Google today made available BeyondCorp Remote Access, marking the first commercial product based on the zero-trust approach to network security that Google pioneered and has used internally for almost a decade. The cloud-based service lets employees access internal web apps from most devices, and from any location, without a traditional remote-access virtual private network (VPN).

Google originally planned to release the product later this year. But then the COVID-19 pandemic, and the resulting newly remote global workforce, drastically increased demand for remote worker security. And so Google bumped up the release date for a portion of the entire BeyondCorp stack that targets enterprise’s now-working-from-home employees, said Sunil Potti, VP and GM of Google Cloud, in an interview with SDxCentral.

“So, technically it is based on what Google’s using,” Potti said. “Functionality, scale wise, security wise, ease of configuration, ability to ramp another thousand, 10,000, 100,000 users —they are all literally checkboxes.”

And then later in the year Google plans to make available a “full stack offering” with additional capabilities and protection for more applications and resources, he said.

What Is BeyondCorp?

Google started developing BeyondCorp in 2010 after Chinese hackers successfully breached Google and other Silicon Valley tech giants’ networks, and stole intellectual property. This spurred Google to shift access controls from the network perimeter to individual users and devices.

“There was a major investment by Google to essentially hit the reset button on how to approach protection of both employees and assets,” Potti said. “And core to this was the fact that we shouldn’t differentiate between external threats versus internal threats. So when I’m in the office, or I’m at Starbucks, or I’m at home, everyone is viewed as an external user from a security-posture perspective. Independent of your location, you should be operating like a user on the network as long as you’re the right user.”

A year later the company rolled out BeyondCorp. It’s a zero-trust access approach that assigns rules and policies to workloads, virtual machines (VMs), or network connections, and then only allows necessary actions and connections in a workload or application and blocks anything else. The goal was to enable every Google employee to work from untrusted networks without the use of a VPN.

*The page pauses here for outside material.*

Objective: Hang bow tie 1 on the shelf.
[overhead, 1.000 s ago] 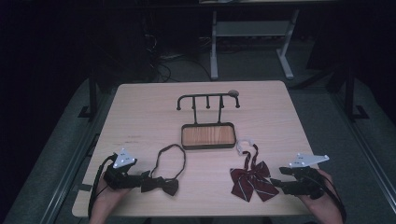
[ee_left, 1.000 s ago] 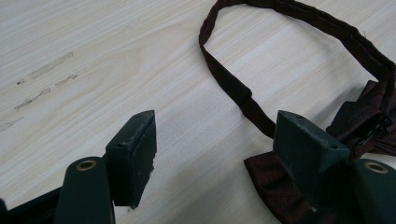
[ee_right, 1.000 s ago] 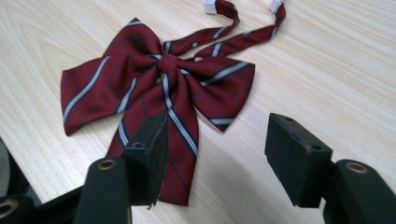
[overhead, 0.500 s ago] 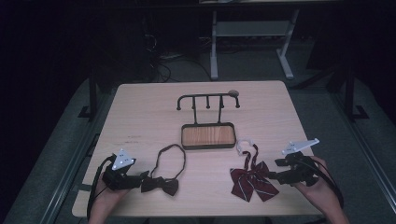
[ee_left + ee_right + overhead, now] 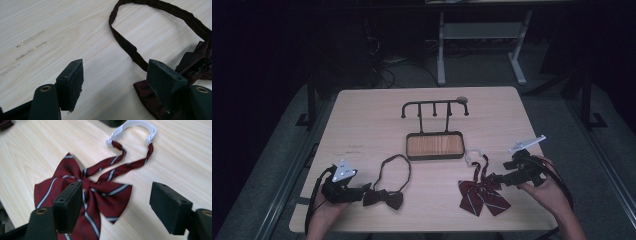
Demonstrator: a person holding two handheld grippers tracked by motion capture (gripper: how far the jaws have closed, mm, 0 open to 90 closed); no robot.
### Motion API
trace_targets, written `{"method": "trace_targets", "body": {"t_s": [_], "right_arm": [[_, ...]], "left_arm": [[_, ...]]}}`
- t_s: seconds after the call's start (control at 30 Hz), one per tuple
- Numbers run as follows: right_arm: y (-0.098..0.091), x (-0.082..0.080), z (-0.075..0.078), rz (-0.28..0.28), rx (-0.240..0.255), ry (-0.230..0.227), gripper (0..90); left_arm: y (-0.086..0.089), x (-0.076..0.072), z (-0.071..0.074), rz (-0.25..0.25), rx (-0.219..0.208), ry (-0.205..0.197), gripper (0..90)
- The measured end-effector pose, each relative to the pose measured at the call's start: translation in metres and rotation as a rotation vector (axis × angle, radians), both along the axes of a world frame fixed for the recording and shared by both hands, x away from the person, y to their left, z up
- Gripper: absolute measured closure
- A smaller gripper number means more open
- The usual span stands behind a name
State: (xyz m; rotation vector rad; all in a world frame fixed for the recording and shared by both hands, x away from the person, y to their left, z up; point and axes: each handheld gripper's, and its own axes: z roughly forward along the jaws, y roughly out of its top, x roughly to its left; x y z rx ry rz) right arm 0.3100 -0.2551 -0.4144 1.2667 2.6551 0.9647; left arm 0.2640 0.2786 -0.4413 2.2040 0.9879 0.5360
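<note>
Two bow ties lie on the table (image 5: 362, 125), one for each of the two grippers. The dark bow tie (image 5: 384, 198) sits at about seven o'clock on the tabletop, its neck loop curling up toward the centre. The left gripper (image 5: 365, 191) is at that tie's nine o'clock edge, jaws spread wide with nothing pressed between them, one pad over the tie's cloth. The striped red bow tie (image 5: 482, 194), with its white clasp (image 5: 472, 155), lies at about five o'clock. The right gripper (image 5: 498, 179) is at its three o'clock side; its jaws have just been opening and stand apart over the cloth, holding nothing. One tray stand (image 5: 435, 145) with a four-peg rail occupies the centre. The surface is pale wood grain; the room around is dark, with grey floor and a white frame (image 5: 443, 45) behind.
</note>
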Motion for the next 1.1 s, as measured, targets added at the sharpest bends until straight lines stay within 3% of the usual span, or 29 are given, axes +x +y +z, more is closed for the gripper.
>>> {"method": "trace_targets", "body": {"t_s": [0.13, 0.27, 0.3, 0.47, 0.5, 0.83, 1.1], "right_arm": [[0.003, 0.006, 0.001, 0.011, -0.005, 0.008, 26.1], [0.011, 0.016, 0.0, 0.025, -0.037, 0.028, 26.8], [0.015, 0.02, 0.0, 0.028, -0.064, 0.021, 27.4], [0.021, 0.031, 0.0, 0.039, -0.085, 0.022, 28.9], [0.024, 0.038, 0.0, 0.036, -0.115, 0.016, 33.5], [0.034, 0.06, -0.004, 0.024, -0.152, 0.019, 35.7], [0.041, 0.083, -0.002, 0.022, -0.172, 0.045, 43.6]], "left_arm": [[0.0, 0.0, 0.0, 0.001, -0.001, 0.003, 30.3], [0.0, 0.001, 0.0, -0.003, 0.0, 0.009, 30.5], [0.0, 0.001, 0.0, -0.003, 0.001, 0.009, 30.5], [0.0, 0.001, 0.0, -0.004, 0.003, 0.007, 30.5], [0.0, 0.001, 0.0, -0.007, 0.005, 0.012, 30.6], [0.0, 0.0, 0.0, -0.005, 0.009, 0.008, 30.7], [0.001, 0.001, 0.0, -0.007, 0.016, 0.011, 30.9]]}}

“Fast forward 10 years later, inside Google we have 100,000-plus employees who, with two weeks or a few weeks, we went from our majority being internal employees to external employees with no major ramp up of any additional technology,” Potti said.

Versus VPNs

As other enterprises face similar networking and security challenges related to a newly all-remote workforce, Potti says BeyondCorp provides a simpler and more secure alternative to traditional remote-access VPNs. These can be difficult to deploy and manage, and can be tough to scale to meet demand from an enterprise’s employees, contractors, and partners.

BeyondCorp Remote Access, on the other hand, can be deployed in days rather than months, according to Google. It is delivered as a cloud service so companies don’t need to upgrade VPN appliances or install agents on individual laptops. “You’re essentially not having to do anything major,” Potti said. It uses the Google network to connect to enterprise applications and resources, and it costs $6 per user per month.

“And this [BeyondCorp] has been going on for a while — this isn’t something that we just turned on as 1.0,” Potti said. “This is something that we already use to protect 100,000 employees, over 100,000 contractors, and it is also used to protect Google Cloud.”

Additionally, after the pandemic, when life returns to “normal,” whatever that looks like, the BeyondCorp approach will remain relevant to enterprise security, Potti said.

“What we’ve tried to adopt is a practical trade off: how fast can we get something into everybody’s hands, at scale, globally, with the least friction, while still providing, 60%, 70% of the value? And then, on that same foundation, 6 months from now or 12 months from now you can add more. The enterprise can control when to get to that 100% version of Google. This isn’t a COVID-19 Band-Aid. This is using the opportunity to hit the reset button like we did many years ago.”